=== WHAT IS BEING ASKED ===
Which lines in the data below contain the word "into"? Copy each of them.

*** THE DATA Section Begins ***

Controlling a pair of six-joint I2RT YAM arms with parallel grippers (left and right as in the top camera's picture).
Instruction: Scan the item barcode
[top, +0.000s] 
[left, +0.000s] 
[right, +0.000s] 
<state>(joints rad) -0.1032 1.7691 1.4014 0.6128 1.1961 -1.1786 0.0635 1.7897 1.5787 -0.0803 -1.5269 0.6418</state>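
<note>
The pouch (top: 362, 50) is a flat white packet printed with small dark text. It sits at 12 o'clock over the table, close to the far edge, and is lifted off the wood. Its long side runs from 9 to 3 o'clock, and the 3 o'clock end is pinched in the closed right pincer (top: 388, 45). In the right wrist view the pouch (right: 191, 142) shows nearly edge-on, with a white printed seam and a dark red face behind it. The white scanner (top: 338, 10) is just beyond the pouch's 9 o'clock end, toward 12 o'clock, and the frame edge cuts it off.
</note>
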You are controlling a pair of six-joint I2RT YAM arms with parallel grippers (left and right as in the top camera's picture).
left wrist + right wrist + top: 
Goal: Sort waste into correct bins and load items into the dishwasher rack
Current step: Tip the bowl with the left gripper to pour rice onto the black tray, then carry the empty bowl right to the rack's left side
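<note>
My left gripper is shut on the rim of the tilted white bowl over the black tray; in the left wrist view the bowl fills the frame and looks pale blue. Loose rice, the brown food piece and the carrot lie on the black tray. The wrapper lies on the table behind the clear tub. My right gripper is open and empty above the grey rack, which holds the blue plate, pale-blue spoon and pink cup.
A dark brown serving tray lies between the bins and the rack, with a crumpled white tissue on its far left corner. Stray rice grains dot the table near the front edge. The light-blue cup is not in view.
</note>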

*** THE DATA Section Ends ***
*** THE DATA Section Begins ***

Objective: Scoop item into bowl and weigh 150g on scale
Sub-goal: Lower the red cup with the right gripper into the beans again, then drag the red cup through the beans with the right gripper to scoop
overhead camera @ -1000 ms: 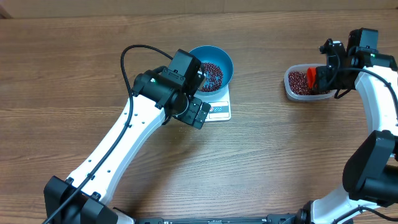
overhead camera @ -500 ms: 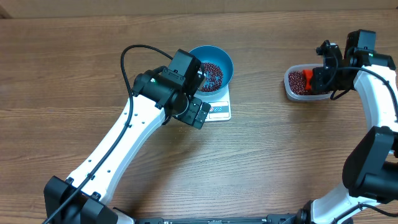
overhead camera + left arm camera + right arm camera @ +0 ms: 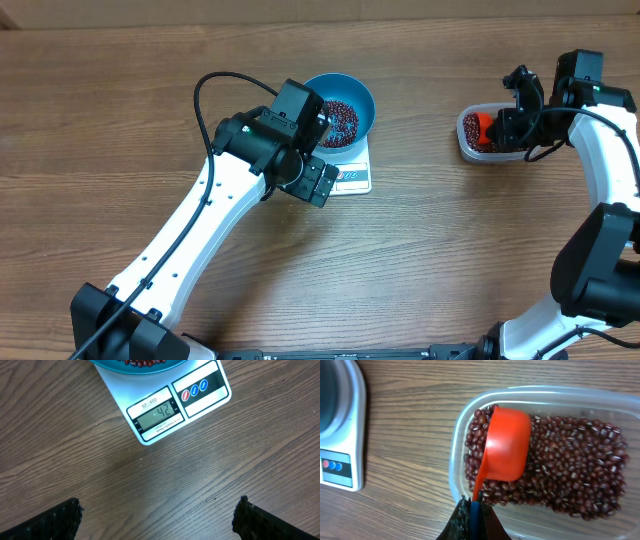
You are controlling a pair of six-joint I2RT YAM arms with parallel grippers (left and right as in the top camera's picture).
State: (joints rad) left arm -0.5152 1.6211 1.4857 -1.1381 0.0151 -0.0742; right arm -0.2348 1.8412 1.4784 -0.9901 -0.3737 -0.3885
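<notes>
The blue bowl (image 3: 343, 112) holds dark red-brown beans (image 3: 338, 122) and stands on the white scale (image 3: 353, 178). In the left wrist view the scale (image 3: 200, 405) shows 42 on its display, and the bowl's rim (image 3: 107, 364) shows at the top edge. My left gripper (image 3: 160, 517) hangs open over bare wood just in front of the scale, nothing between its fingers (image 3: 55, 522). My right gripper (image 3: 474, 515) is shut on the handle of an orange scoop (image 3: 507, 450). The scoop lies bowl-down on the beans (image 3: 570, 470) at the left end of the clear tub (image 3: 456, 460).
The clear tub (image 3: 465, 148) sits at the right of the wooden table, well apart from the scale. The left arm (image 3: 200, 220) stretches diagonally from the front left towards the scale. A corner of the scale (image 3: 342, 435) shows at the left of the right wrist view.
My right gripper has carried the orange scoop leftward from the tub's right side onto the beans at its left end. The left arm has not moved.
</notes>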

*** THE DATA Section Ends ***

=== RESULT OF THE EXERCISE ===
Goal: Sort waste into correct bins and load items into the dishwasher rack
Objective: Scoop item into bowl and weigh 150g on scale
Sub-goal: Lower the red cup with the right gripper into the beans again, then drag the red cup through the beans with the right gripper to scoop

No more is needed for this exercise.